The entries below are to be duplicated exactly, with nothing left out.

## [Data extract]
((
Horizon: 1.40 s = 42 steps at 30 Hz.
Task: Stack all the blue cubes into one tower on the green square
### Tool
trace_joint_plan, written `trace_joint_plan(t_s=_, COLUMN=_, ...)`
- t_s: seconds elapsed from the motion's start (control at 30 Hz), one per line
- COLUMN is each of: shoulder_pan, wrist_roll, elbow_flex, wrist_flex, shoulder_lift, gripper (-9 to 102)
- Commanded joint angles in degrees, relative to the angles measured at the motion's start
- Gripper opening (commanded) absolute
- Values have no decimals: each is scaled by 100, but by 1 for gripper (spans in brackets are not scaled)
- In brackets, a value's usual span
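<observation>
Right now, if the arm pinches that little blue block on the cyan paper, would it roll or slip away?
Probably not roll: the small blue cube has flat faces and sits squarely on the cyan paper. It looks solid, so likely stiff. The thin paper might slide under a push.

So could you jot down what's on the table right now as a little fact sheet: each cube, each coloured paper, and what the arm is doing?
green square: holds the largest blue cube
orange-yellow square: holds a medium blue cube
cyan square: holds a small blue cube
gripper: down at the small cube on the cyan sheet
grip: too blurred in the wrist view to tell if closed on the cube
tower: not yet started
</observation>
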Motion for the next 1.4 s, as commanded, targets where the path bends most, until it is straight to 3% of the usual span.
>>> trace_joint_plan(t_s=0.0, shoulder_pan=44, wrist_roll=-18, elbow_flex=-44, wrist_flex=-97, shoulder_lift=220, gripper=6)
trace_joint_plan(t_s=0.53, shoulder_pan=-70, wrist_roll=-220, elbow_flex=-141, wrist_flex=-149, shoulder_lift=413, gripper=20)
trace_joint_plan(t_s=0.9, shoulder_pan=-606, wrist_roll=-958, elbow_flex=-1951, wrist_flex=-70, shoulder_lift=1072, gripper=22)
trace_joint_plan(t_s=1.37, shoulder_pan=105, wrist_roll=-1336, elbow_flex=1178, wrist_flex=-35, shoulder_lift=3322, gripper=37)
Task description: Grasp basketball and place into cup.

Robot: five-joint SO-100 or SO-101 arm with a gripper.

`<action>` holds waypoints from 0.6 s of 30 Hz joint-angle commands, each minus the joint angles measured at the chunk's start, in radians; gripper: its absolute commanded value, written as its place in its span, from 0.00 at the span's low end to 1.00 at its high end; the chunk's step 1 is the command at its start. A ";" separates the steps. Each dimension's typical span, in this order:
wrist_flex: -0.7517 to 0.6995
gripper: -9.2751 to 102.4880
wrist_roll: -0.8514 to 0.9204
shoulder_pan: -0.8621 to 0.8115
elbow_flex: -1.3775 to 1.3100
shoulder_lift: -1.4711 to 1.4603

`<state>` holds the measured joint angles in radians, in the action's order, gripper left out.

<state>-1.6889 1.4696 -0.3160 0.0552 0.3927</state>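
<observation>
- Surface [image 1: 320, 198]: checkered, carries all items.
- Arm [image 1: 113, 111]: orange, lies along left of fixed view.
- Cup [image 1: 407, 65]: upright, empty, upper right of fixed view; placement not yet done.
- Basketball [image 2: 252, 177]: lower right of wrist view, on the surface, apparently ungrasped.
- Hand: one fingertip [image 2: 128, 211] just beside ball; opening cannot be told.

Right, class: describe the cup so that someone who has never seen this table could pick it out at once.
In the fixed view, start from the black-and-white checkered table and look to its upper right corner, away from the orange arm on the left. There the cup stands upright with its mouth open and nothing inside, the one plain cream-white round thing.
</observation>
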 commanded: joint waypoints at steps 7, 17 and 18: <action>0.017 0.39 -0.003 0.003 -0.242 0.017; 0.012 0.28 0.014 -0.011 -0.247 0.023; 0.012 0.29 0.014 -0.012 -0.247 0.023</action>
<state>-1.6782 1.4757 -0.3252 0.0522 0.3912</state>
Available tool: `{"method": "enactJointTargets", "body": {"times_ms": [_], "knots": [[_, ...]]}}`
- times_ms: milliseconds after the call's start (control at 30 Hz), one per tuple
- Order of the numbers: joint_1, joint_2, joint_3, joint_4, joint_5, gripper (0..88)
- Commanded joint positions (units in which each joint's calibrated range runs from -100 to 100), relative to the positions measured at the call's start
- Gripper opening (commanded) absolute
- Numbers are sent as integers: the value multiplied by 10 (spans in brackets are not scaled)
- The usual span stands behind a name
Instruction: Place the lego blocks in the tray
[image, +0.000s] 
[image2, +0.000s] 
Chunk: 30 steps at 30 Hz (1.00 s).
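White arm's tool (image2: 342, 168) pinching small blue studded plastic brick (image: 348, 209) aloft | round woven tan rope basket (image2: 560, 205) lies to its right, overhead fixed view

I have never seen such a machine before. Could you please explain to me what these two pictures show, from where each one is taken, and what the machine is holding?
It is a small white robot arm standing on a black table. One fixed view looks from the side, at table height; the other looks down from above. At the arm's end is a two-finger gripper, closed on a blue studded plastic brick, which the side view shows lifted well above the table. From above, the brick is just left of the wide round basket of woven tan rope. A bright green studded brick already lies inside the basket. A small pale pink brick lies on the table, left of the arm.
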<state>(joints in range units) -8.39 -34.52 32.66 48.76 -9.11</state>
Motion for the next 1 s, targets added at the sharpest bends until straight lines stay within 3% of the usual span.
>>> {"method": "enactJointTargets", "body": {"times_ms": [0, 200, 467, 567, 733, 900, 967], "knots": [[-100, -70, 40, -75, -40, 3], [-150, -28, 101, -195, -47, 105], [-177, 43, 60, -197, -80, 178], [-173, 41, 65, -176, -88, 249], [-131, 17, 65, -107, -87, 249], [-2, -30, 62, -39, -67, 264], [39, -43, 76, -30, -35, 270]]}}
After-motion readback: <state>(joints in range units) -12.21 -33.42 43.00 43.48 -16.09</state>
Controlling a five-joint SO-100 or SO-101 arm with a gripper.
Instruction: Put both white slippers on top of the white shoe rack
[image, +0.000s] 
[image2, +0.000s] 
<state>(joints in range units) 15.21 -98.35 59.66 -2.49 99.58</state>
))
## [Finished exercise]
Horizon: 1.40 s = 42 steps at 30 Hz.
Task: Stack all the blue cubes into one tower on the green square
### Tool
trace_joint_plan, written `trace_joint_plan(t_s=_, COLUMN=_, ...)`
- t_s: seconds elapsed from the motion's start (control at 30 Hz), one per line
- COLUMN is each of: shoulder_pan, wrist_roll, elbow_flex, wrist_flex, shoulder_lift, gripper (-9 to 102)
- Commanded joint angles in degrees, relative to the angles measured at the motion's start
- Gripper opening (commanded) absolute
- Values have no decimals: each is scaled by 100, but by 1 for gripper (spans in brackets are not scaled)
- In brackets, a value's usual span
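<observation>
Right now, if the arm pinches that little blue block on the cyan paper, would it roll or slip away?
Probably not roll: the small blue cube has flat faces and sits squarely on the cyan paper. It looks solid, so likely stiff. The thin paper might slide under a push.

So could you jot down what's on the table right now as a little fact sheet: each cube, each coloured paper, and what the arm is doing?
green square: holds the largest blue cube
orange-yellow square: holds a medium blue cube
cyan square: holds a small blue cube
gripper: down at the small cube on the cyan sheet
grip: too blurred in the wrist view to tell if closed on the cube
tower: not yet started
</observation>
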Motion for the next 1.4 s, as commanded, targets where the path bends most, until it is straight to 3% of the usual span.
>>> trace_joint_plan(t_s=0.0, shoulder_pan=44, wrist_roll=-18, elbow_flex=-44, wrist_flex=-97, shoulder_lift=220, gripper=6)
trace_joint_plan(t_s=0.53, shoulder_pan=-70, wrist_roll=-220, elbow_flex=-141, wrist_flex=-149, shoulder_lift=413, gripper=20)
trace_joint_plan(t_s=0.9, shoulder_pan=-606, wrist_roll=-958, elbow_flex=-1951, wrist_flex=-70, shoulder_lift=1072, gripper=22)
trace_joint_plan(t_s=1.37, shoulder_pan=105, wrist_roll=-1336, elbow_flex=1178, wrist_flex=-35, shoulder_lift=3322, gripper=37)
Task description: Grasp basketball and place into cup.

Robot: five-joint SO-100 or SO-101 arm with a gripper.

`<action>` holds waypoints from 0.6 s of 30 Hz joint-angle commands, each minus the joint angles measured at the chunk's start, in radians; gripper: its absolute commanded value, written as its place in its span, from 0.00 at the span's low end to 1.00 at its high end; the chunk's step 1 is the command at its start. A ";" separates the steps. Each dimension's typical span, in this order:
wrist_flex: -0.7517 to 0.6995
gripper: -9.2751 to 102.4880
wrist_roll: -0.8514 to 0.9204
shoulder_pan: -0.8621 to 0.8115
elbow_flex: -1.3775 to 1.3100
shoulder_lift: -1.4711 to 1.4603

`<state>` holds the measured joint angles in radians, in the action's order, gripper left out.

<state>-1.6889 1.4696 -0.3160 0.0552 0.3927</state>
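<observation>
- Surface [image 1: 320, 198]: checkered, carries all items.
- Arm [image 1: 113, 111]: orange, lies along left of fixed view.
- Cup [image 1: 407, 65]: upright, empty, upper right of fixed view; placement not yet done.
- Basketball [image 2: 252, 177]: lower right of wrist view, on the surface, apparently ungrasped.
- Hand: one fingertip [image 2: 128, 211] just beside ball; opening cannot be told.

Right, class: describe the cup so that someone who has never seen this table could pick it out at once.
In the fixed view, start from the black-and-white checkered table and look to its upper right corner, away from the orange arm on the left. There the cup stands upright with its mouth open and nothing inside, the one plain cream-white round thing.
</observation>
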 commanded: joint waypoints at steps 7, 17 and 18: <action>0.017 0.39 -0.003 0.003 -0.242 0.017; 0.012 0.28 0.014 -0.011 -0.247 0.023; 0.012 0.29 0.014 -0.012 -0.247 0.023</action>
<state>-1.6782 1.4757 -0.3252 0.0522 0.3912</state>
Available tool: `{"method": "enactJointTargets", "body": {"times_ms": [_], "knots": [[_, ...]]}}`
- times_ms: milliseconds after the call's start (control at 30 Hz), one per tuple
- Order of the numbers: joint_1, joint_2, joint_3, joint_4, joint_5, gripper (0..88)
- Commanded joint positions (units in which each joint's calibrated range runs from -100 to 100), relative to the positions measured at the call's start
- Gripper opening (commanded) absolute
- Numbers are sent as integers: the value multiplied by 10 (spans in brackets are not scaled)
- The usual span stands behind a name
Instruction: Place the lego blocks in the tray
[image, +0.000s] 
[image2, +0.000s] 
Chunk: 30 steps at 30 Hz (1.00 s).
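White arm's tool (image2: 342, 168) pinching small blue studded plastic brick (image: 348, 209) aloft | round woven tan rope basket (image2: 560, 205) lies to its right, overhead fixed view

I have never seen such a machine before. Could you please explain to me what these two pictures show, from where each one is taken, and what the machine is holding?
It is a small white robot arm standing on a black table. One fixed view looks from the side, at table height; the other looks down from above. At the arm's end is a two-finger gripper, closed on a blue studded plastic brick, which the side view shows lifted well above the table. From above, the brick is just left of the wide round basket of woven tan rope. A bright green studded brick already lies inside the basket. A small pale pink brick lies on the table, left of the arm.
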<state>(joints in range units) -8.39 -34.52 32.66 48.76 -9.11</state>
Motion for the next 1 s, targets added at the sharpest bends until straight lines stay within 3% of the usual span.
>>> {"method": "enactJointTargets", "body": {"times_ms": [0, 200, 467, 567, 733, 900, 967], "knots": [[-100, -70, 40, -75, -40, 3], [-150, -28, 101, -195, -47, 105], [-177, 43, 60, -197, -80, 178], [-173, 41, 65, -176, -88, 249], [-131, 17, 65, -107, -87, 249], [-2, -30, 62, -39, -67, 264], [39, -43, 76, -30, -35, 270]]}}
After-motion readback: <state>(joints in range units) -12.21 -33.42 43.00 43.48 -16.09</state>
Controlling a five-joint SO-100 or SO-101 arm with a gripper.
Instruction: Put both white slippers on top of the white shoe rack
[image, +0.000s] 
[image2, +0.000s] 
<state>(joints in range units) 15.21 -98.35 59.66 -2.49 99.58</state>

The answer to this exercise has been fully stated.